- [Exercise] Each record needs to be transcribed word for word, though without its pictures.

[Extracted data entries]
====================

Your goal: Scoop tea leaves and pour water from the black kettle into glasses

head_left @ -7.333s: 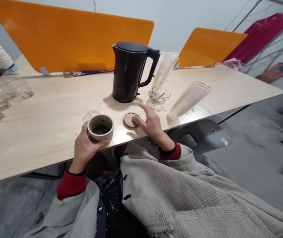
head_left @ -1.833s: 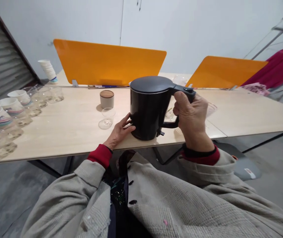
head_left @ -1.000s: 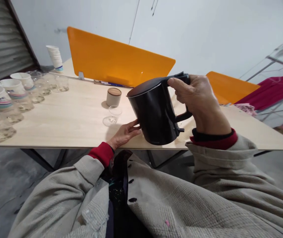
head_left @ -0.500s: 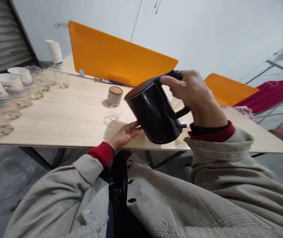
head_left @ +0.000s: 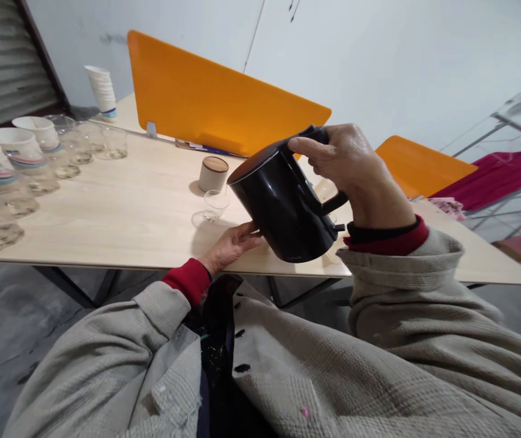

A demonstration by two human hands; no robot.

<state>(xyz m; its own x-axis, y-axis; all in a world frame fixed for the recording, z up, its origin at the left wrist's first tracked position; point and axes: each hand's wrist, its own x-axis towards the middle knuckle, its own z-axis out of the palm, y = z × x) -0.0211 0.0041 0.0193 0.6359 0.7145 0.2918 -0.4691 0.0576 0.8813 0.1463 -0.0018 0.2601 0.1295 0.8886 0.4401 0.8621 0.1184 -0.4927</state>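
Observation:
My right hand (head_left: pixel 351 161) is wrapped round the handle of a black electric kettle (head_left: pixel 282 207), thumb near its lid. The kettle is held above the table, tilted with its spout end down to the left. Just below the spout stands a small clear plastic cup (head_left: pixel 216 207); a faint thin line, perhaps water, shows between them. My left hand (head_left: pixel 231 246) is low beside the kettle, fingers stretched out, tips by its lower side; I cannot tell whether they touch. A pale canister (head_left: pixel 213 175) with a wooden lid stands behind the cup.
Several clear cups (head_left: pixel 69 165) and white paper cups (head_left: pixel 16 146) stand in rows at the left of the table (head_left: pixel 118 225). A paper cup stack (head_left: pixel 101 91) is farther back. Orange dividers (head_left: pixel 214 91) rise behind. A rack with a magenta cloth (head_left: pixel 492 176) is at the right.
Almost nothing differs. The view has shifted slightly, and the kettle keeps nearly the same tilt above the clear cup.

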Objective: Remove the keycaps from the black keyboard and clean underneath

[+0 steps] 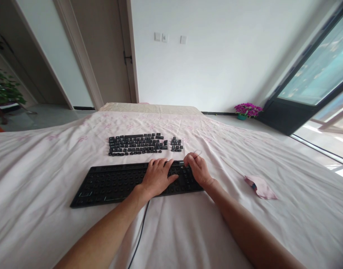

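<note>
A black keyboard point(118, 183) lies on the pink-white cloth, most of its left part stripped of keycaps. My left hand point(158, 175) rests on its right half with the fingers spread. At the keyboard's upper right corner, above the number pad point(188, 179), my right hand point(197, 168) is closed around a thin wire loop point(198, 152). The loop's upper end sticks out past the fingers; its lower end is hidden. Beyond the keyboard, loose black keycaps point(137, 144) lie in rows, with a smaller group of keycaps point(176, 144) to their right.
A crumpled pink cloth piece point(261, 186) lies to the right. The keyboard's cable point(140, 231) runs toward me. The cloth-covered surface point(48, 168) is wrinkled. Potted purple flowers point(247, 110) stand on the floor by the wall, and a green plant point(6, 89) at left.
</note>
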### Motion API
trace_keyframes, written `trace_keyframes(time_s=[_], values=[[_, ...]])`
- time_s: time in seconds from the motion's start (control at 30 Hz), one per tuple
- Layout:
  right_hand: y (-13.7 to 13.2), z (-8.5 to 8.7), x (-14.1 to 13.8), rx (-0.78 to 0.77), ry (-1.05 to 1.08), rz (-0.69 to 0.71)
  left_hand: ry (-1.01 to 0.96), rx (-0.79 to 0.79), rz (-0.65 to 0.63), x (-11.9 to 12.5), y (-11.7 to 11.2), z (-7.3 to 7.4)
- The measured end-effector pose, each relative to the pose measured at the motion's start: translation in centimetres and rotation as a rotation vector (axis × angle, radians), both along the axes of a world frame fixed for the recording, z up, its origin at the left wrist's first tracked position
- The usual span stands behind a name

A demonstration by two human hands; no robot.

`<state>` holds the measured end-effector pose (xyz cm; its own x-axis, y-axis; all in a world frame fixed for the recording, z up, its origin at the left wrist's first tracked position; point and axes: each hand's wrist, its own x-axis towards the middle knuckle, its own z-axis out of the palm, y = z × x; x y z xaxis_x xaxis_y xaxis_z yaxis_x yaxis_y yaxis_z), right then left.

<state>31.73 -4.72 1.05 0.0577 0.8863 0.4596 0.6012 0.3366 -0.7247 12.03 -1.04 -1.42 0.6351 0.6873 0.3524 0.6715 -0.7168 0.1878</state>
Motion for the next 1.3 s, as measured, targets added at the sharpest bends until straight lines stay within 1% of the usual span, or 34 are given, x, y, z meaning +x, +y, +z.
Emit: trace_keyframes(time_s=[0.07, 0.1, 0.27, 0.33, 0.5, 0.57, 0.63, 0.7, 0.83, 0.93, 1.03, 1.13, 1.2, 1.3], values=[[0.1, 0.0, 0.1, 0.010, 0.078, -0.033, -0.006, -0.005, -0.002, 0.0, 0.0, 0.0], [0.0, 0.1, 0.0, 0.008, 0.073, -0.019, -0.011, -0.009, -0.003, 0.0, 0.0, 0.0], [-0.5, 0.7, -0.8, -0.083, -0.184, 0.166, -0.024, -0.026, -0.010, 0.0, 0.0, 0.0], [-0.5, 0.7, -0.9, -0.111, -0.214, 0.201, -0.025, -0.035, -0.014, -0.1, 0.0, 0.1], [0.0, 0.1, -0.1, -0.045, 0.070, 0.070, -0.020, -0.096, -0.001, 0.2, 0.2, 0.8], [0.0, -0.1, 0.0, -0.031, 0.080, 0.071, -0.029, -0.124, -0.007, 1.0, 0.5, 1.1], [-0.1, -0.2, 0.0, -0.026, 0.063, 0.081, -0.070, -0.161, -0.068, 2.1, 1.0, 1.2], [-0.2, -0.2, -0.1, -0.015, 0.064, 0.077, -0.145, -0.212, -0.149, 3.3, 1.4, 1.2], [-0.5, -0.4, -0.2, -0.007, 0.047, 0.068, -0.316, -0.272, -0.191, 4.9, 1.6, 1.1], [-0.9, -0.6, -0.1, 0.027, 0.063, 0.071, -0.331, -0.234, -0.196, 5.4, 1.3, 1.2], [-1.3, -0.7, 0.0, 0.082, 0.088, 0.044, -0.245, -0.162, -0.155, 5.6, 0.9, 1.2], [-1.5, -0.6, -0.1, 0.099, 0.088, 0.013, -0.199, -0.139, -0.122, 5.6, 0.8, 1.0], [-1.5, -0.6, -0.2, 0.093, 0.067, 0.008, -0.211, -0.138, -0.135, 5.6, 0.8, 0.9], [-1.5, -0.6, -0.3, 0.108, 0.039, -0.003, -0.261, -0.128, -0.187, 5.3, 1.1, 0.7]])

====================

- [Finished task]
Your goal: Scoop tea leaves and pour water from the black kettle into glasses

head_left @ -7.333s: 
head_left @ -1.833s: 
head_left @ -1.000s: 
head_left @ -0.500s: 
head_left @ +0.000s: 

A demonstration by two human hands; no robot.

<state>(xyz m; its own x-axis, y-axis; all in a world frame fixed for the recording, z up, its origin at the left wrist's first tracked position; point and axes: each hand's wrist, its own x-axis towards the middle knuckle, its own z-axis out of the palm, y = z × x) -0.0211 0.0041 0.0193 0.6359 0.7145 0.2918 -0.4691 0.0576 0.8813 0.1463 -0.0018 0.2601 0.1295 0.8886 0.4401 0.8621 0.1184 -0.4927</state>
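Observation:
My right hand (head_left: pixel 351 161) is wrapped round the handle of a black electric kettle (head_left: pixel 282 207), thumb near its lid. The kettle is held above the table, tilted with its spout end down to the left. Just below the spout stands a small clear plastic cup (head_left: pixel 216 207); a faint thin line, perhaps water, shows between them. My left hand (head_left: pixel 231 246) is low beside the kettle, fingers stretched out, tips by its lower side; I cannot tell whether they touch. A pale canister (head_left: pixel 213 175) with a wooden lid stands behind the cup.
Several clear cups (head_left: pixel 69 165) and white paper cups (head_left: pixel 16 146) stand in rows at the left of the table (head_left: pixel 118 225). A paper cup stack (head_left: pixel 101 91) is farther back. Orange dividers (head_left: pixel 214 91) rise behind. A rack with a magenta cloth (head_left: pixel 492 176) is at the right.
Almost nothing differs. The view has shifted slightly, and the kettle keeps nearly the same tilt above the clear cup.
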
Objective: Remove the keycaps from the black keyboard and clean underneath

[+0 steps] 

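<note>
A black keyboard point(118, 183) lies on the pink-white cloth, most of its left part stripped of keycaps. My left hand point(158, 175) rests on its right half with the fingers spread. At the keyboard's upper right corner, above the number pad point(188, 179), my right hand point(197, 168) is closed around a thin wire loop point(198, 152). The loop's upper end sticks out past the fingers; its lower end is hidden. Beyond the keyboard, loose black keycaps point(137, 144) lie in rows, with a smaller group of keycaps point(176, 144) to their right.
A crumpled pink cloth piece point(261, 186) lies to the right. The keyboard's cable point(140, 231) runs toward me. The cloth-covered surface point(48, 168) is wrinkled. Potted purple flowers point(247, 110) stand on the floor by the wall, and a green plant point(6, 89) at left.
</note>
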### Motion API
trace_keyframes, written `trace_keyframes(time_s=[_], values=[[_, ...]])`
- time_s: time in seconds from the motion's start (control at 30 Hz), one per tuple
- Layout:
  right_hand: y (-13.7 to 13.2), z (-8.5 to 8.7), x (-14.1 to 13.8), rx (-0.78 to 0.77), ry (-1.05 to 1.08), rz (-0.69 to 0.71)
  left_hand: ry (-1.01 to 0.96), rx (-0.79 to 0.79), rz (-0.65 to 0.63), x (-11.9 to 12.5), y (-11.7 to 11.2), z (-7.3 to 7.4)
- The measured end-effector pose, each relative to the pose measured at the motion's start: translation in centimetres and rotation as a rotation vector (axis × angle, radians), both along the axes of a world frame fixed for the recording, z up, its origin at the left wrist's first tracked position
- The usual span stands behind a name

A demonstration by two human hands; no robot.

`<state>` holds the measured end-effector pose (xyz cm; its own x-axis, y-axis; all in a world frame fixed for the recording, z up, its origin at the left wrist's first tracked position; point and axes: each hand's wrist, its own x-axis towards the middle knuckle, its own z-axis out of the palm, y = z × x; x y z xaxis_x xaxis_y xaxis_z yaxis_x yaxis_y yaxis_z), right then left.

<state>31.73 -4.72 1.05 0.0577 0.8863 0.4596 0.6012 0.3366 -0.7247 12.03 -1.04 -1.42 0.6351 0.6873 0.3524 0.6715 -0.7168 0.1878</state>
Motion for the next 1.3 s, as measured, targets added at the sharpest bends until straight lines stay within 1% of the usual span, or 34 are given, x, y, z meaning +x, +y, +z.
Emit: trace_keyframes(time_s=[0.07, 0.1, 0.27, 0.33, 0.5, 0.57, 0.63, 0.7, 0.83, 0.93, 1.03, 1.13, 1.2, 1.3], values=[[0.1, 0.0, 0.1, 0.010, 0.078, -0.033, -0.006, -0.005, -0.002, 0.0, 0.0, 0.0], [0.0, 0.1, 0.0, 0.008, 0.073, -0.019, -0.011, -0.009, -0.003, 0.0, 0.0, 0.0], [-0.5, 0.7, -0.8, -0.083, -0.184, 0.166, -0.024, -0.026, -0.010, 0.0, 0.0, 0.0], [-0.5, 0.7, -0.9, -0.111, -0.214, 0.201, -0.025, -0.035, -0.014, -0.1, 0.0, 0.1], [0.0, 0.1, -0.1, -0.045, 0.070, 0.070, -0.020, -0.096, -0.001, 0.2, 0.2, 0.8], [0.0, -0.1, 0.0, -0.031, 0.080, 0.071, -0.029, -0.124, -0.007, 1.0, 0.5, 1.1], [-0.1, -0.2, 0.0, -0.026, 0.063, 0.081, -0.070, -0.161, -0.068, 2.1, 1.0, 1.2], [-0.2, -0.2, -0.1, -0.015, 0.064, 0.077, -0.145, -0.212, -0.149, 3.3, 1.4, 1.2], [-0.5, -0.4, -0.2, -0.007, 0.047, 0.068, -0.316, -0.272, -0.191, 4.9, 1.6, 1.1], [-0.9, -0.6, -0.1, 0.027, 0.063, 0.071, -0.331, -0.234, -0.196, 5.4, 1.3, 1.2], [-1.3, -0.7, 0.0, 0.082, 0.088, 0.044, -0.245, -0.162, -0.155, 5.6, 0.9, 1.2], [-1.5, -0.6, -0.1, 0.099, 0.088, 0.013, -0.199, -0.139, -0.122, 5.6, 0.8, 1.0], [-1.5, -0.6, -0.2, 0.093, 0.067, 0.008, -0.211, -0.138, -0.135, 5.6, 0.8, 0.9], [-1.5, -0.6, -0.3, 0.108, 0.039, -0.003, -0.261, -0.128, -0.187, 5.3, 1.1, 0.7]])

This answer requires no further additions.